Copy each line of the data beneath in which the word "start" appears.

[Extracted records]
/---

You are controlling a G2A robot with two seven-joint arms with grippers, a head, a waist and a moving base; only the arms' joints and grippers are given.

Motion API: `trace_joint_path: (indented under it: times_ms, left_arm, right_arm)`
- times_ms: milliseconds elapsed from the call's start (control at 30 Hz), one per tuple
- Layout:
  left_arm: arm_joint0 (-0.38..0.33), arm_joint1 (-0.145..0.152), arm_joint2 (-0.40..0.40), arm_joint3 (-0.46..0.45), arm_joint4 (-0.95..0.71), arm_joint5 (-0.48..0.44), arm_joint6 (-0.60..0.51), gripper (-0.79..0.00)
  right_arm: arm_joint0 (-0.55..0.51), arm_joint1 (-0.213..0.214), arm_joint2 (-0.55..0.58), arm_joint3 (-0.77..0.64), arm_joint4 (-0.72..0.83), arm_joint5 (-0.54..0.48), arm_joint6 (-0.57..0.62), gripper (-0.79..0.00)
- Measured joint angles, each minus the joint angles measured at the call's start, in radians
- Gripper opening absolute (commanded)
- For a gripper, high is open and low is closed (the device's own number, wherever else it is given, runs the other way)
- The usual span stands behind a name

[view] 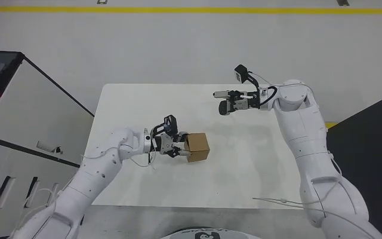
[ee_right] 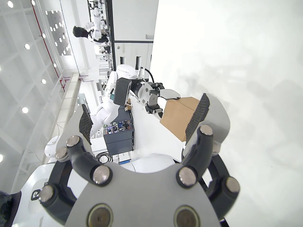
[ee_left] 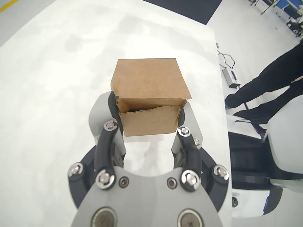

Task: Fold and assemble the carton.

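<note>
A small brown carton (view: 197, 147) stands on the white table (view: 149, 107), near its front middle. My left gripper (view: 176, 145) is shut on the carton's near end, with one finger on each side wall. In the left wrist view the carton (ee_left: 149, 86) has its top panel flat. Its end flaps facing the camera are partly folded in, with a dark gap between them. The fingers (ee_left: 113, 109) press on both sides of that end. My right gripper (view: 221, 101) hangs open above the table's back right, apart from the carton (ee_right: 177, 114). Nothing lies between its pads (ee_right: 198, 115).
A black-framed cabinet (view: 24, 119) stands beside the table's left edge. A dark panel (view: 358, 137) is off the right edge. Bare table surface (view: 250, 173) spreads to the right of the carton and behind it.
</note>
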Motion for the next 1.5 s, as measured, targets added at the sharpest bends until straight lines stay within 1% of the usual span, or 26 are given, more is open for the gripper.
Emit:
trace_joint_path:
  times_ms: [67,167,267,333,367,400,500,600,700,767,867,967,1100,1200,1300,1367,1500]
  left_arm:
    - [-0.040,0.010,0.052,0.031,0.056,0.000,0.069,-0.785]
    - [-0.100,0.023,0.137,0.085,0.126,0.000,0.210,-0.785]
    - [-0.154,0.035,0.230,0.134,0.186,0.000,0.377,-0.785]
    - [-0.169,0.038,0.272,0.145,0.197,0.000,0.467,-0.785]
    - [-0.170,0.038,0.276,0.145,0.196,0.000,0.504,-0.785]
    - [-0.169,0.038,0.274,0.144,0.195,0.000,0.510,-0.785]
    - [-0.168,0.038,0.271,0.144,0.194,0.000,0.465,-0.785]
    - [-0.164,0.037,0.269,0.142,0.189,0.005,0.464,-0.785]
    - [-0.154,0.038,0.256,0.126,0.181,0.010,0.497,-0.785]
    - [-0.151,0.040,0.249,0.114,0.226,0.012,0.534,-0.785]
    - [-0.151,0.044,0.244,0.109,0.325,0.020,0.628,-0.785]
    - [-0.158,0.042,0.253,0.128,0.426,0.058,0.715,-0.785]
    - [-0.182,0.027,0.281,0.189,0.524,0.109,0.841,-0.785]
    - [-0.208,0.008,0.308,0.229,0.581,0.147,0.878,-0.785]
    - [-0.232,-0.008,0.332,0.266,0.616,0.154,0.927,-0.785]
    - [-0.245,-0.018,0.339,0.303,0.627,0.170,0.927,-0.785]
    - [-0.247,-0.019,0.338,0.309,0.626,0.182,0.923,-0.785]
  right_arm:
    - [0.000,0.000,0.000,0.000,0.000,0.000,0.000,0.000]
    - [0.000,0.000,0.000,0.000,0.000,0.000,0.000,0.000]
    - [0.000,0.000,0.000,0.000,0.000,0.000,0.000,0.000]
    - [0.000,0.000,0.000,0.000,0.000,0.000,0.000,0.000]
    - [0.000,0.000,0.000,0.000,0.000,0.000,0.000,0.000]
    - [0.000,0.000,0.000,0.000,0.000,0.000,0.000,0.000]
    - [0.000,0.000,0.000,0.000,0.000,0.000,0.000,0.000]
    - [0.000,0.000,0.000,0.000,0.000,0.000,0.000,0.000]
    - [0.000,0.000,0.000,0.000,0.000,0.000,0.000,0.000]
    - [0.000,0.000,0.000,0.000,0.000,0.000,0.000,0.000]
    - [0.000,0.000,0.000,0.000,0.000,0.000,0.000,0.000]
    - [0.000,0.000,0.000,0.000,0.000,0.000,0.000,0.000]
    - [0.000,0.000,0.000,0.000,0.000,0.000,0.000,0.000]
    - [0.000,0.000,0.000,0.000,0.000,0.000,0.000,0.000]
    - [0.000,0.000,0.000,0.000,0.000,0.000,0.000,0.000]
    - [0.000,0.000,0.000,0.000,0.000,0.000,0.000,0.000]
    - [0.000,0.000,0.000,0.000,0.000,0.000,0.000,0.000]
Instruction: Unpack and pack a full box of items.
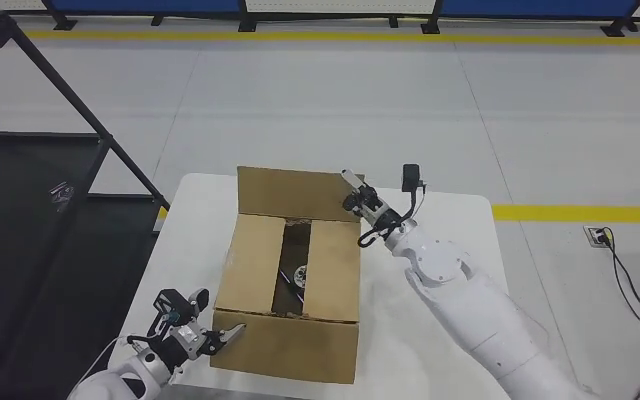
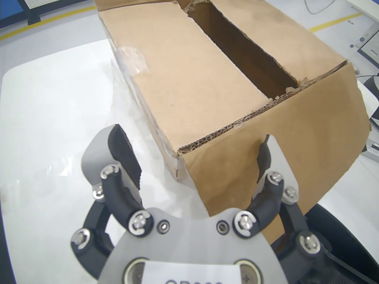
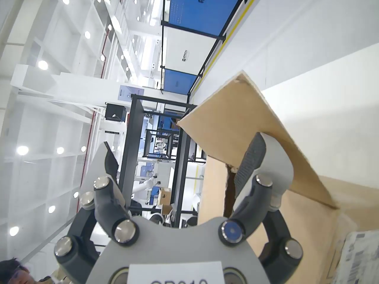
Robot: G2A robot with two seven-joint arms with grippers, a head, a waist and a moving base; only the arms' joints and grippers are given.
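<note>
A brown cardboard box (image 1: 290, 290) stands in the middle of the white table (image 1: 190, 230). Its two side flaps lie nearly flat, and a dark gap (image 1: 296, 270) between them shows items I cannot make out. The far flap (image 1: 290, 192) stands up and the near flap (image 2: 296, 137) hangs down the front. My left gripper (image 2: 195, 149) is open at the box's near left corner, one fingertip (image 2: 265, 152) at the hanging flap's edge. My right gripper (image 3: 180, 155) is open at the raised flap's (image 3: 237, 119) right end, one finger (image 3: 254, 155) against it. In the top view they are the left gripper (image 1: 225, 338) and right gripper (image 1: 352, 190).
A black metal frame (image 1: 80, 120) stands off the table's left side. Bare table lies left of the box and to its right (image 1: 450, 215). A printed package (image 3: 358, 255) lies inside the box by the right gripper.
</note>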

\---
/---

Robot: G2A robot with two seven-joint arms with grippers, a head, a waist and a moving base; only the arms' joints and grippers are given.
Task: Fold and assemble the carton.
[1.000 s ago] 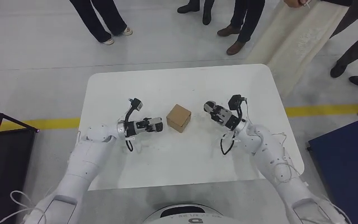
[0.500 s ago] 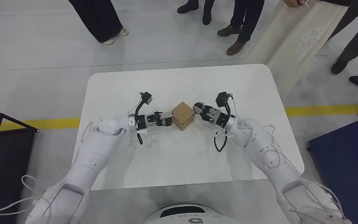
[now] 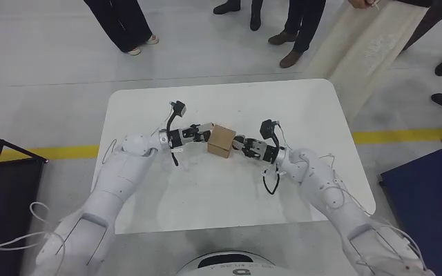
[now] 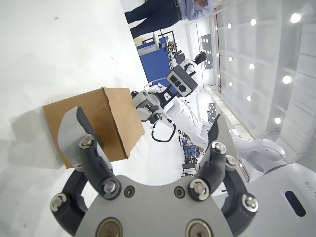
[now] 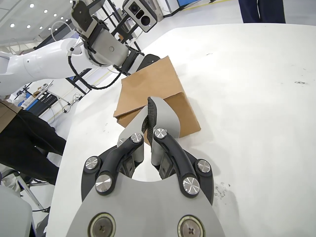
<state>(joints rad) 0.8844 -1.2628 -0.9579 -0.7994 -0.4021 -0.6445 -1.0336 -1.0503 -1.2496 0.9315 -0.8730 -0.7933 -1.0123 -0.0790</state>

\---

● **Response to the task**:
- times_ms: milliseconds elapsed from the call's start (control at 30 Hz), one per tuple
- Measured joint angles, each minus the joint angles measured at the call's start, in radians

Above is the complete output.